Gather all lines from the material that contain the word "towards".

*** Opening of RECORDED DATA ***

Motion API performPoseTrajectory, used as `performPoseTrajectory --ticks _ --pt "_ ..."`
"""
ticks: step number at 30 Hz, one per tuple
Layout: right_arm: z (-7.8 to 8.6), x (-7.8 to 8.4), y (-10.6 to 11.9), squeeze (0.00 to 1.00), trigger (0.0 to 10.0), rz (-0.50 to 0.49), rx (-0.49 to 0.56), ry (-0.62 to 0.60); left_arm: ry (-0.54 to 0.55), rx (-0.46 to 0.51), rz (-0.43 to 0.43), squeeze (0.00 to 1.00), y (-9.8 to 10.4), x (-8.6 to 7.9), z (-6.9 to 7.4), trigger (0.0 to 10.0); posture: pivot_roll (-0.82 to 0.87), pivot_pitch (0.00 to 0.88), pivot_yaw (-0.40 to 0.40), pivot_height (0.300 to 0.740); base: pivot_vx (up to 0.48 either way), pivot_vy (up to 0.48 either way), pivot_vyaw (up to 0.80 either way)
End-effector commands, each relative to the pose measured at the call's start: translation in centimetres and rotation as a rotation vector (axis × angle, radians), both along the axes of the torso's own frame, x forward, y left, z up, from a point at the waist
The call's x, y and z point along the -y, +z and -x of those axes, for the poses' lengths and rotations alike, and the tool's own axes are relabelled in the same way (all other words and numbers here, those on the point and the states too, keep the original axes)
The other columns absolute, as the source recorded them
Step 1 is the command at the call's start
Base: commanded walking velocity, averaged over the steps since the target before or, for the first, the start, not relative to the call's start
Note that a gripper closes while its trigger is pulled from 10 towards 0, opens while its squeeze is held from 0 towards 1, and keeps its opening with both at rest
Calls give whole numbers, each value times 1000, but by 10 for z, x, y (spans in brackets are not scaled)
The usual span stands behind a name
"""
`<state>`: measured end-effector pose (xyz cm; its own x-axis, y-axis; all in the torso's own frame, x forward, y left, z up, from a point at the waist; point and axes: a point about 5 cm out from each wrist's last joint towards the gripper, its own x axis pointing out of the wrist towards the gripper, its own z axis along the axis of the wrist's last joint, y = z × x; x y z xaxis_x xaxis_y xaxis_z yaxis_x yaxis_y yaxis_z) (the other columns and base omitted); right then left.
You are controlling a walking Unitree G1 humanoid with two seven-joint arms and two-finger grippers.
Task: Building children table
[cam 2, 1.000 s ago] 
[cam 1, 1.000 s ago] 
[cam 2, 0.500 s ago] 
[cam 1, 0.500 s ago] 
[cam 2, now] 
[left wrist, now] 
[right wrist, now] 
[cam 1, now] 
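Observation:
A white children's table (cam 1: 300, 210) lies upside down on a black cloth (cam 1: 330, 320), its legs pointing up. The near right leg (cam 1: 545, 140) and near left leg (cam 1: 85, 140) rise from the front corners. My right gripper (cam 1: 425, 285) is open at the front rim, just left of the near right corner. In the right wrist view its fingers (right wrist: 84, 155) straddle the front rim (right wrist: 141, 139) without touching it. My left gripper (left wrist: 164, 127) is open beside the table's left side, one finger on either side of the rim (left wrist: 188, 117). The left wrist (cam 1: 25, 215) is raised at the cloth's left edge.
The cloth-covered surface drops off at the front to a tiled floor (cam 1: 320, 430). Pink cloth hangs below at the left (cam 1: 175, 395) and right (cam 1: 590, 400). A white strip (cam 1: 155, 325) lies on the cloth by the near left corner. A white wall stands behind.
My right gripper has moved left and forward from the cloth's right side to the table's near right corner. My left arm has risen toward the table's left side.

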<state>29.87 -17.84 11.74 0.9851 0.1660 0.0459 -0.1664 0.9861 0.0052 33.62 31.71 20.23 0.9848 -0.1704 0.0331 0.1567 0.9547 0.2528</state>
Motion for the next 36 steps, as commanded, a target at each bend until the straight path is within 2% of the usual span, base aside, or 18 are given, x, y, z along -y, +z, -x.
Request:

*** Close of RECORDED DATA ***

- [WRITTEN ANSWER]
Note that a gripper closes while its trigger is pulled from 10 towards 0, opens while its squeeze is held from 0 towards 1, and keeps its opening with both at rest
`<state>`: measured end-effector pose (xyz cm; its own x-axis, y-axis; all in the torso's own frame, x forward, y left, z up, from a point at the waist; point and axes: a point about 5 cm out from each wrist's last joint towards the gripper, its own x axis pointing out of the wrist towards the gripper, its own z axis along the axis of the wrist's last joint, y = z × x; x y z xaxis_x xaxis_y xaxis_z yaxis_x yaxis_y yaxis_z) (the other columns and base omitted); right then left.

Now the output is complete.